I couldn’t see any future, my anxiety, paranoia and the bad thoughts were overwhelming. I spent a week crying, every negative thought became the truth in my mind no matter how irrational it was. I wouldn’t bother actually engaging in a conversation with the people I was having the thoughts about, I didn’t need to, the thoughts were the truth and that was that. At one point I was convinced friends had ditched me and was waiting for my family to do the same.
It’s also so tiring, having a constant conversation with yourself, your brain continually shouting at you. I try so hard not to be this way, which leads to hours if not days of self-loathing for failing.
Things got so bad that my GP referred me to see the duty psychiatrist at the hospital. There’s actually something quite sobering about people thinking you’re a danger to yourself. I knew how I felt but was this really how I was portraying myself to the outside world?
I remember sitting in the hospital worried that they would keep me in, telling myself not to look too nuts. The problem is the harder you try not to do something the more likely you are to do the thing you’re trying to avoid. It’s like being told off when you’re a child, you try so hard not to laugh but stand there sniggering away. So I sat waiting for an hour my face pulling all sorts of contortions in a vain attempt to look normal. To be honest I’d have looked more normal with a pair of undies on my head, a flag stuck up my arse whilst singing “Happy” by Pharrell.
I was assessed and thankfully allowed to go home. The thing they wanted to know was if I was going to commit suicide? Would I really tell anyone that I knew could stop me if I was intent on doing it? I really don’t know the answer to that, I know I didn’t want to exist in my current state but wouldn’t do anything about it.

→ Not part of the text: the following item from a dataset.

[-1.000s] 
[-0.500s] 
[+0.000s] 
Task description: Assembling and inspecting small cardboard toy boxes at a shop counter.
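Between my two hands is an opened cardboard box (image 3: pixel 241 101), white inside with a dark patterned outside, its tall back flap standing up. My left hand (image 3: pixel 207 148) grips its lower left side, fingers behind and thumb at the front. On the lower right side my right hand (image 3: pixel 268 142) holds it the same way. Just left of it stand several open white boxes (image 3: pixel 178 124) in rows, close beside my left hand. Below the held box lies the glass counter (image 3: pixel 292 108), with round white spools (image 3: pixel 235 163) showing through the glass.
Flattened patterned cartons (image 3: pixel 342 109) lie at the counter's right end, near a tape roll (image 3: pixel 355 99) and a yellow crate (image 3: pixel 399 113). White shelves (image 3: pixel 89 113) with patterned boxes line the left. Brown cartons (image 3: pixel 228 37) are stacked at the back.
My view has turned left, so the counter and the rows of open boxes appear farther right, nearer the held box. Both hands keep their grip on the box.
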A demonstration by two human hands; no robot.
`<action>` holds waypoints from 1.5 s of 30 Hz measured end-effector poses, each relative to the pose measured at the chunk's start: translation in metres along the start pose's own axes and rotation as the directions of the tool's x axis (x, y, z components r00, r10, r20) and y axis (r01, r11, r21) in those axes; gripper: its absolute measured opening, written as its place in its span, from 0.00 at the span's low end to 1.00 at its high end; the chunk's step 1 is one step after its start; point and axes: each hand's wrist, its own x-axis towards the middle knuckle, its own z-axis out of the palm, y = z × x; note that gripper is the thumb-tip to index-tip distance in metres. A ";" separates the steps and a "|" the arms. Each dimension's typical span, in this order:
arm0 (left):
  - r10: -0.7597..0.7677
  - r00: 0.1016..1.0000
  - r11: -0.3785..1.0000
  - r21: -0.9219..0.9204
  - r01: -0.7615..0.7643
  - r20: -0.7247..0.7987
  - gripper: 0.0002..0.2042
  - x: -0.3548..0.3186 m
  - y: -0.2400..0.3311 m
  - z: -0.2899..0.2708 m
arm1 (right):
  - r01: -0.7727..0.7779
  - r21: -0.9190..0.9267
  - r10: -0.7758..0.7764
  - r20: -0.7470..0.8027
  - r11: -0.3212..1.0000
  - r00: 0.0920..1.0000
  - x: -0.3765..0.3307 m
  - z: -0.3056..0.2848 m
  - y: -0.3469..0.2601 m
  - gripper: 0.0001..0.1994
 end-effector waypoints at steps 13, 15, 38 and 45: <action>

What I have recognised about my depression is that it’s very selfish and self-indulgent. Reading back through these pieces it’s always about me, how I feel, what I think, what I can or can’t or will or won’t do.
It’s been really hard on my family I don’t really mention them when I write. In my rational moments it’s hard to face what I’m doing to them. I’m a stranger living in their house rather than the husband or dad they knew and I know that’s not fair on them.
I’ve started private psychotherapy sessions to try and help. They’re not easy going it’s hard to look back at the past events of your life that have led you to this point and this illness. The sessions are only an hour long, with all my neuroses I must be a psychiatrists’ wet dream, I could sit there all week and barely scratch the surface. I get on well with the therapist which I think helps, she’s not simpering and challenges my irrational thinking. At one point I said I felt guilty about my Mum being on her own, her response was why, did you kill your Dad? For the record I didn’t, I’m not writing this with my cellmate Trevor looking over my shoulder getting ready to spoon at lights out.
I am trying to be more rational about things and trying to function, a word I over use and struggle to achieve.
I do want to be a good dad, husband and friend again. Maybe the combination of new medication and therapy sessions are a step in the right direction but I’ve thought that before. So I’ll just see what the next day brings and then the day after that.